In [37]:
#Libraries used for data importing and cleaning
import pandas as pd
import numpy as np
import re
import string

In [38]:
#Import the data
tweet = pd.read_csv('data/train.csv')
test = pd.read_csv('data/test.csv')

In [39]:
#Next I am going to concat the two datasets so that the data cleaning I do on them are equal
df=pd.concat([tweet,test])

In [40]:
#I am going to drop the id, keyword, and location columns now
df = df.drop(['id','keyword','location'], axis=1)

In [41]:
#There are 3 universal basic steps for data cleaning that apply to this data
#Removing url's, html tags, and punctuation
def remove_URL(text):
    url = re.compile(r'https?://\S+|www\.\S+')
    return url.sub(r'',text)

def remove_html(text):
    html=re.compile(r'<.*?>')
    return html.sub(r'',text)

def remove_punct(text):
    table=str.maketrans('','',string.punctuation)
    return text.translate(table)

#I am also going to add in the step of removing the emoji's and emoticons
#They too few to be helpful but present enough to be annoying
def remove_emoji(text):
    emoji_pattern = re.compile("["
                           u"\U0001F600-\U0001F64F"  # emoticons
                           u"\U0001F300-\U0001F5FF"  # symbols & pictographs
                           u"\U0001F680-\U0001F6FF"  # transport & map symbols
                           u"\U0001F1E0-\U0001F1FF"  # flags (iOS)
                           u"\U00002702-\U000027B0"
                           u"\U000024C2-\U0001F251"
                           "]+", flags=re.UNICODE)
    return emoji_pattern.sub(r'', text)

In [42]:
#now to execute the functions to cclean the data
df['text']=df['text'].apply(lambda x : remove_URL(x))
df['text']=df['text'].apply(lambda x : remove_html(x))
df['text']=df['text'].apply(lambda x : remove_punct(x))
df['text']=df['text'].apply(lambda x: remove_emoji(x))

In [43]:
df.head()

Unnamed: 0,text,target
0,Our Deeds are the Reason of this earthquake Ma...,1.0
1,Forest fire near La Ronge Sask Canada,1.0
2,All residents asked to shelter in place are be...,1.0
3,13000 people receive wildfires evacuation orde...,1.0
4,Just got sent this photo from Ruby Alaska as s...,1.0


In [44]:
df_feature = pd.DataFrame()

In [45]:
## Number of unique words in the text ##
df_feature['num_words'] = df['text'].apply(lambda x: len(str(x).split()))

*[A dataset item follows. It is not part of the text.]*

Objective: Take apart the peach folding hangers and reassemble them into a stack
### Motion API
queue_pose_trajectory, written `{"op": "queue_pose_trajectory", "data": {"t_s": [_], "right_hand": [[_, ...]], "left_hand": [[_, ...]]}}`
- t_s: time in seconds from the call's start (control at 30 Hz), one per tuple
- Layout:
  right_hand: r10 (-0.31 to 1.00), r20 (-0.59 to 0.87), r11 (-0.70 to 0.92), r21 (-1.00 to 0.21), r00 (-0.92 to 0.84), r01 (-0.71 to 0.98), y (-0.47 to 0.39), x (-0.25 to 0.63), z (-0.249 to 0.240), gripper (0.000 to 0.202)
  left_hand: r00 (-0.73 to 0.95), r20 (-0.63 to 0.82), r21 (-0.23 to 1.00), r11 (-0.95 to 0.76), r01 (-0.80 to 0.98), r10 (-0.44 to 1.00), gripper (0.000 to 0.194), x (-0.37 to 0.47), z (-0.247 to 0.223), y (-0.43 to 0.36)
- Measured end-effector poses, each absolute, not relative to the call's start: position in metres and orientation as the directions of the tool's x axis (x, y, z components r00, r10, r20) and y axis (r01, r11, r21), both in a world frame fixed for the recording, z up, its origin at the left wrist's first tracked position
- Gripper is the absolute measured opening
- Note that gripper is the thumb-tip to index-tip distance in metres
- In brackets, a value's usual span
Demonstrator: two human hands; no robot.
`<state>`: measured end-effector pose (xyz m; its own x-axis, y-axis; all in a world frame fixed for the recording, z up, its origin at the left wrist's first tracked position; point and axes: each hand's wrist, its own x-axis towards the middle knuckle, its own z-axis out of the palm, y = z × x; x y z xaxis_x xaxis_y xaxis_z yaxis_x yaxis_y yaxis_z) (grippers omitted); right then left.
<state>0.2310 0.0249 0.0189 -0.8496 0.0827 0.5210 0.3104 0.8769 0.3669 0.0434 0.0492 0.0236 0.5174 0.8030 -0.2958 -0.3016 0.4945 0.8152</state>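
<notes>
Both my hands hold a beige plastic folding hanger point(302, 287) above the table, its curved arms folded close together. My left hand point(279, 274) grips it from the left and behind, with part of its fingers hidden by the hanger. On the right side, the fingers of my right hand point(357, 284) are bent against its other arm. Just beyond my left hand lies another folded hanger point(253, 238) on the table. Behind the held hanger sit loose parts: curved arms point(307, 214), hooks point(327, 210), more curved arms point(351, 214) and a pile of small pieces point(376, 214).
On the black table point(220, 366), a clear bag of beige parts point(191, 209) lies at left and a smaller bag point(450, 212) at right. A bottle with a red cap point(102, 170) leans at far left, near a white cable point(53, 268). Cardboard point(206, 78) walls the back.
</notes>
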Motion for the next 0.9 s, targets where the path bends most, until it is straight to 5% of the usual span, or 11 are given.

## Number of characters in the text ##
df_feature["num_unique_words"] = df["text"].apply(lambda x: len(set(str(x).split())))

## Number of stopwords in the text ##
df_feature["num_chars"] = df["text"].apply(lambda x: len(str(x)))

## Number of title case words in the text ##
df_feature["num_punctuations"] =df['text'].apply(lambda x: len([c for c in str(x) if c in string.punctuation]) )

## Number of title case words in the text ##
df_feature["num_words_upper"] = df["text"].apply(lambda x: len([w for w in str(x).split() if w.isupper()]))

## Average length of the words in the text ##
df_feature["num_words_title"] = df["text"].apply(lambda x: len([w for w in str(x).split() if w.istitle()]))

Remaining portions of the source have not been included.